4.2. In het individueel regime kunnen gedetineerden worden geplaatst die op grond van hun persoonlijkheid, gedrag of andere persoonlijke omstandigheden een ernstig beheersrisico vormen voor zichzelf of anderen en ten gevolge daarvan niet in staat
zijn in een regime van algehele of beperkte gemeenschap te functioneren of te verblijven.
4.3. Klager is sinds 2000 voor de vijftiende keer gedetineerd en alle detenties zijn problematisch verlopen met fysieke en verbale agressie naar gedetineerden en personeel. De selectiefunctionaris is voor de beslissing tot plaatsing van klager op
de
BPG-afdeling van de p.i. Vught afgegaan op het selectieadvies van de directeur van de p.i.

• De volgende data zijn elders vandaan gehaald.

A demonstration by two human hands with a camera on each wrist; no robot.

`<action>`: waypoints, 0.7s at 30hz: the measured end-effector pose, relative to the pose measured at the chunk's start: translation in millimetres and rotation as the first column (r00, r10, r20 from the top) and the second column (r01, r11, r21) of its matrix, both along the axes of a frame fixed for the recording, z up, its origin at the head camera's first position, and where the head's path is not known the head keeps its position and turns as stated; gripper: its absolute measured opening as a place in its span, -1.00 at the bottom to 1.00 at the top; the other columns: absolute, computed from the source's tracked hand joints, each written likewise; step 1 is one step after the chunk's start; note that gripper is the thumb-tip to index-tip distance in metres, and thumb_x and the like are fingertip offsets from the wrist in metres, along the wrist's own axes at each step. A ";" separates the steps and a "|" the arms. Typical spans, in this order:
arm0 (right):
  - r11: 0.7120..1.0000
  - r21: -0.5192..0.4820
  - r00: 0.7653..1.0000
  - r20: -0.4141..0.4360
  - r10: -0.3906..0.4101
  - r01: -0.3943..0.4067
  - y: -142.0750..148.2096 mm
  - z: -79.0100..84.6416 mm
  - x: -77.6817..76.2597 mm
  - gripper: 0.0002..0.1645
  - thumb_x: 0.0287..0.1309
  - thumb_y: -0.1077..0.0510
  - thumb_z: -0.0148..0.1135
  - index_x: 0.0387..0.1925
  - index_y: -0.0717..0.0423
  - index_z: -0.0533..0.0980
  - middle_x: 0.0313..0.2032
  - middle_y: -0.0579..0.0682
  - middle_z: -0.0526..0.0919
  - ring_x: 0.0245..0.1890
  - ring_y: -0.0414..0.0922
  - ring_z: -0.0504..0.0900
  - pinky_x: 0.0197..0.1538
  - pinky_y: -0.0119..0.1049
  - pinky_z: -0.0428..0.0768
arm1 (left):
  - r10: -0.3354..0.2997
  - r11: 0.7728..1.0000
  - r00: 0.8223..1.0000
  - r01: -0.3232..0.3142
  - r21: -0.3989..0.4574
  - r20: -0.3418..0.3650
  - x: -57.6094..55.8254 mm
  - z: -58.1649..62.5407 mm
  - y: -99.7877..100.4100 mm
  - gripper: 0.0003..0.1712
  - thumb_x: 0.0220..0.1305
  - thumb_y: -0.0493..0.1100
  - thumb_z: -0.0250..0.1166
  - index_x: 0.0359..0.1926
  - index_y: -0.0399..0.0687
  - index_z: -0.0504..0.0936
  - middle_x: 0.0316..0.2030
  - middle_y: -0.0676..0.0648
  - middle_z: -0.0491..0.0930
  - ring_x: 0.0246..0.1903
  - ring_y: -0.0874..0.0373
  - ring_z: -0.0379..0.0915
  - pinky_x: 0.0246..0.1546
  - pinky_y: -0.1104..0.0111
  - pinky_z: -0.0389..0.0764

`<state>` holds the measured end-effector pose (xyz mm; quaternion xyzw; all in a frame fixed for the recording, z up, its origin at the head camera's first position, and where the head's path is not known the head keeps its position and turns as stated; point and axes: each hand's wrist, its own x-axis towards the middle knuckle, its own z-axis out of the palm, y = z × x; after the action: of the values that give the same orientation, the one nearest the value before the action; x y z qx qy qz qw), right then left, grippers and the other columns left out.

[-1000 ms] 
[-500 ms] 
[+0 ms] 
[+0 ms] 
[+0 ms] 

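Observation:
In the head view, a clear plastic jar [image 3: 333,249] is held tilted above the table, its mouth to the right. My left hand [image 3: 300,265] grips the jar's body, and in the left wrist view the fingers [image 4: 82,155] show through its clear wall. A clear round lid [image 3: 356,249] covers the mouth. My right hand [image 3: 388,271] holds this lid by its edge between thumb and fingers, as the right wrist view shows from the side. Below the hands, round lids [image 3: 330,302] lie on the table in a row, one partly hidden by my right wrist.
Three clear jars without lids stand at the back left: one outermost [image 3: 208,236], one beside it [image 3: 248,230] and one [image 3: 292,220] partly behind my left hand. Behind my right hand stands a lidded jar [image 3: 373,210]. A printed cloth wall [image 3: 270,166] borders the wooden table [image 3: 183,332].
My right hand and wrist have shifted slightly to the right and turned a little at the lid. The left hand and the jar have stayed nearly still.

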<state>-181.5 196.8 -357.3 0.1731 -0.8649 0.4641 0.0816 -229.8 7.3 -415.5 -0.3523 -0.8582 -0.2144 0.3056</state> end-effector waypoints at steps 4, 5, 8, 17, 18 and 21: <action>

Lelystad van 6 mei 2014. Hieruit komt naar voren dat er sprake is van verbaal agressief gedrag waarvoor klager meermalen rapport is aangezegd en is
gesanctioneerd. Klager heeft meermalen personeel (ernstig) bedreigd en heeft bij zijn laatste bedreiging van een personeelslid een slagwapen getoond. Het PMO heeft aangegeven dat klager getraumatiseerd is en heeft geweigerd om mee te werken aan
plaatsing op een EZV-afdeling. Klager is overgeplaatst naar een PPC maar weer teruggeplaatst in verband met agressief gedrag en een conflict met zijn behandelaar daar. Door het PMO is geadviseerd om klager op een BPG te plaatsen.

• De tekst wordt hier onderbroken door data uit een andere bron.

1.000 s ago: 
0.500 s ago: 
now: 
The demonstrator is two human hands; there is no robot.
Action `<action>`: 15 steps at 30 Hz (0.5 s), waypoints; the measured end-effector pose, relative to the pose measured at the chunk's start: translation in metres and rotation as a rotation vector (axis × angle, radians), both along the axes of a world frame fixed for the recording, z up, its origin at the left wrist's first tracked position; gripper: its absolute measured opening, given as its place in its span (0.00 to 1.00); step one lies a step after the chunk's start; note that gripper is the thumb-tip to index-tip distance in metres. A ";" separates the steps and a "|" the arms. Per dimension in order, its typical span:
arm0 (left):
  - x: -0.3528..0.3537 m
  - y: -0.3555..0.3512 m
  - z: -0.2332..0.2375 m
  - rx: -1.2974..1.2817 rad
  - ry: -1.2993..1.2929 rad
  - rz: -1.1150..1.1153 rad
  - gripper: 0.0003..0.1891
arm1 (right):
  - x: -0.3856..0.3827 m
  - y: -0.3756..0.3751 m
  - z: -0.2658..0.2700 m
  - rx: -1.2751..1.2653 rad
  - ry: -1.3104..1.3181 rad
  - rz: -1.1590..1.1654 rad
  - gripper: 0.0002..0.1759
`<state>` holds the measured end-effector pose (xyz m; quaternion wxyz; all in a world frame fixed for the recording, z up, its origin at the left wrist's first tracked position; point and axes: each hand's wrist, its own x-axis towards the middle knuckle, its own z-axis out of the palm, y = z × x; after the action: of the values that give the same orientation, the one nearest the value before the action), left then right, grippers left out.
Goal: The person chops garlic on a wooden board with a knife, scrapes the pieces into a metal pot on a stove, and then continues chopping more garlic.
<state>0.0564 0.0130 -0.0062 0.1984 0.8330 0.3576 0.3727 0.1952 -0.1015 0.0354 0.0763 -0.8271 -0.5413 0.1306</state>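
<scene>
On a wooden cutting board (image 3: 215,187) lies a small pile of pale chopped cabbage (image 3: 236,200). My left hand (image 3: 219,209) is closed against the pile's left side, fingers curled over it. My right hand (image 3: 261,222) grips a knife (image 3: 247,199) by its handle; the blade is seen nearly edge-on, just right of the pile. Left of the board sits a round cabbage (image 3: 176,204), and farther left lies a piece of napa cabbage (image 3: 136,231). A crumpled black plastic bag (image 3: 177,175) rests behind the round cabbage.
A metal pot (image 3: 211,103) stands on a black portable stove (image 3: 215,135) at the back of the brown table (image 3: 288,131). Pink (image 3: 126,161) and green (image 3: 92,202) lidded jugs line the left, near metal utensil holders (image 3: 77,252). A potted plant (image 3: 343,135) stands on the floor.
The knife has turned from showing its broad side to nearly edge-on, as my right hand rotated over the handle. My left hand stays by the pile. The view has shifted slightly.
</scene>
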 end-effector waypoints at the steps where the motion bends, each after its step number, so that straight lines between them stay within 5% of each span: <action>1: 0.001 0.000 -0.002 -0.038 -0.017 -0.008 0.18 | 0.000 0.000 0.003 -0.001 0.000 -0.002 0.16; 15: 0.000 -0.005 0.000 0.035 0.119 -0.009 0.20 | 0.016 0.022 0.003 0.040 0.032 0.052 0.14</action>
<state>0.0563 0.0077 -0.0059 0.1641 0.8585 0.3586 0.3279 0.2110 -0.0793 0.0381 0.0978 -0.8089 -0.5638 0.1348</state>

4.4. Uit het selectieadvies van de directeur van de p.i. Vught van 1 juli 2014 komt naar voren dat sinds het moment van plaatsing van het gedrag waarvoor klager is geplaatst in de BPG niets is waargenomen en dat klager sociaal wenselijk gedrag laat
zien om snel door de BPG te stromen. Hij is onopvallend aanwezig, stelt zich coöperatief op en werkt zonder enig weerwoord overal aan mee. Hij heeft aangegeven dat hij door iedereen wordt bedreigd. Als er iets gebeurt, wil hij direct aangifte doen van
bedreiging en mishandeling. Klager vervalt weer in zijn oude gedrag, wordt overmand door emoties en is achterdochtig. Meerdere personeelsleden voelen zich onveilig na aanhoudende verbale agressie die als zeer persoonlijk en bedreigend wordt ervaren.
4.5. Naar het oordeel van de beroepscommissie heeft de selectiefunctionaris op grond van het bovenstaande kunnen in redelijkheid kunnen beslissen dat klager op grond van zijn persoonlijkheid en gedrag een ernstig beheersrisico vormt en kunnen
besluiten klager te plaatsen in de BPG van de p.i. Vught en vervolgens over te plaatsen naar de BPG van de locatie De Schie. Vanuit deze laatste inrichting zal worden getracht om klager uit te plaatsen naar een reguliere afdeling. De beroepen zullen
ongegrond worden verklaard.
5. De uitspraak
De beroepscommissie verklaart de beroepen ongegrond.
Aldus gegeven door de beroepscommissie voornoemd, bestaande uit mr. R.W. van Zuijlen, voorzitter, mr. L.M. Moerings en mr. M.A.G. Rutten, leden, in tegenwoordigheid van mr. H.S. van Gemert, secretaris, op 14 oktober 2014.